Gail Kring, Sr. Vice President, says the merger was initiated following a study of the six remaining cooperative oil mills in the Mid-South. The study, produced by CoBank, looked at the potential profitability should the six cooperatives merge to form one large coop. Such a consolidation would have enabled the new company to control 63 percent of the U.S. cotton oil business, making it a dominant supplier to end users.

“Through politics and other factors, four mills dropped out, and it ended up that Plains and Yazoo were the only two left,” Kring explains. The new coop has a combined membership of about 130 gins from Mississippi, Arkansas, Louisiana and the High Plains of Texas.

Yazoo Valley, located in Greenwood, MS, has a long history in the cotton oil business. It began operating as an independent mill owned by Buckeye Cellulose in the early 1900s and became a coop in 1957.

Plains Cooperative Oil Mill was started in 1936 by 25 coop gins on the Texas High Plains. The region’s farmers at that time were upset by what was known as the Dallas differential, the difference in price they received for their cottonseed compared to seed harvested downstate, and decided to start their own mill.

Kring says the merger of these two successful companies will provide many advantages that will aid the new coop in its mission of pushing value-added products to the end user. One benefit is access to a larger supply of cotton oil.

“The end users have all merged, and they want to be able to deal with someone who has large quantities of oil,” Kring says.

With more supply, PYCO also can gain a larger base of customers to which it can market its products. Its larger size also will enable the cooperative to bargain and buy raw materials used in processing, such as hexane, caustic soda and bleaching clay, at cheaper prices.

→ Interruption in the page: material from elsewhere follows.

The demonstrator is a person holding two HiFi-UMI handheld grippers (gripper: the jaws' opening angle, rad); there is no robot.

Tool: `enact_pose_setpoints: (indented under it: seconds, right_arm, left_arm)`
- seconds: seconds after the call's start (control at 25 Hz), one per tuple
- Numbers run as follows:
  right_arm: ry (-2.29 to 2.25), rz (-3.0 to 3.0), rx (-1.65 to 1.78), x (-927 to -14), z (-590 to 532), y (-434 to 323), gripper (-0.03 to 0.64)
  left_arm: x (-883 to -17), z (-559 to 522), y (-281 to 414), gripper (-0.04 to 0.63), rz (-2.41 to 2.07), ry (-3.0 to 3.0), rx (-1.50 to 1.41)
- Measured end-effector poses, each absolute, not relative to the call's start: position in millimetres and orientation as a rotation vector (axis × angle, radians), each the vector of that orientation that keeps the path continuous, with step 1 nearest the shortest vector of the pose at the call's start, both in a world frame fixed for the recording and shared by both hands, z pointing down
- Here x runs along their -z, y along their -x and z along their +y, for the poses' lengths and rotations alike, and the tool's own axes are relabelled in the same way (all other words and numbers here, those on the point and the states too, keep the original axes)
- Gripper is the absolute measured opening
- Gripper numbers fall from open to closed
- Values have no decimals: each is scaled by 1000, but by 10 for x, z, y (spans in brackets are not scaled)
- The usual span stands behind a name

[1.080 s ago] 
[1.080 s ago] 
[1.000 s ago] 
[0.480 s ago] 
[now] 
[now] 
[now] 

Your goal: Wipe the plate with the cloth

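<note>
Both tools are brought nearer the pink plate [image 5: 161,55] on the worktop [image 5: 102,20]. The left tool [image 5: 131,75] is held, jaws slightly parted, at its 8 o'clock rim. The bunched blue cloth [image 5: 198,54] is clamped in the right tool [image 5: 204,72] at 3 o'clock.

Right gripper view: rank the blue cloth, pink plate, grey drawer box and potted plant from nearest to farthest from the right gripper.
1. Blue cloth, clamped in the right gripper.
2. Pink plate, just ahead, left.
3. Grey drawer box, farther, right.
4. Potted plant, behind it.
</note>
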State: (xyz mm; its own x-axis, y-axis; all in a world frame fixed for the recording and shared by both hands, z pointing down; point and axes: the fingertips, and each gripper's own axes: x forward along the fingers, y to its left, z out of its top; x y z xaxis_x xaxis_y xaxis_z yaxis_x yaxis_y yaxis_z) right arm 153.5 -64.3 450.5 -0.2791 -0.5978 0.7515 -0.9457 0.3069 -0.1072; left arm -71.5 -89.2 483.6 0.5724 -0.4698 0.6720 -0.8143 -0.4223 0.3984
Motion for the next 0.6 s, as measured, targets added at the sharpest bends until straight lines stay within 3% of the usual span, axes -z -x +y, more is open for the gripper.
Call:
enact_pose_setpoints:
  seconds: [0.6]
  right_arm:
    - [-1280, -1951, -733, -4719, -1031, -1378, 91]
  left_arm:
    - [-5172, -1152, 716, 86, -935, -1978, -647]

PYCOLike most mergers, the coop will experience a reduction in overhead and related expenses. However that accompanies the disadvantage of some lost efficiency since the company is operating in two distant locations.

“That is just part of the complexity of any multiple operation,” Kring says. But, operating out of facilities in two areas of the country will increase PYCO’s ability to service a national restaurant chain someday, a goal toward which it is currently working.

“Our research shows that we need to get into the restaurant industry,” Kring explains. More than 56 percent of meals are eaten out of the home, according to Kring. PYCO is focusing on marketing what is called the “jug in the box,” a 35-pound container of oil, to this growing industry.

Since the two companies were working on consolidating since late spring, Kring says that most of the merger’s transitional changes already have taken place.

“The early thing we did was get the right personnel in the right place,” Kring says. He is unaware of any other changes as of now but feels future changes probably will be made in technology and processing. According to Kring, PYCO has received positive response to the merger.

“Our members want to see us grow and get larger,” Kring says. He adds, however, that there are always a few negative responses to change.

“One concern has been about crop failures on both sides of the country,” Kring says. He reports that Mississippi is expected to harvest an average to good crop this year, while a similar crop is anticipated on the Texas High Plains. Because PYCO has two locations with such geographical diversity, there is less chance for there to be a crop failure in both regions in the same year.

“If one side of the country has a bad year, then most likely the other side can help make up for it,” Kring says.

With the continued production of cotton oil, cottonseed meal, hulls and linters, PYCO is excited about facing competition and establishing a greater presence in the market.

“Our main goal is to enhance the value of a ton of cottonseed for the producer,” Kring says. “We try to accomplish this through value-added products, efficiency and the benefits gained from the strengths of the two organizations.”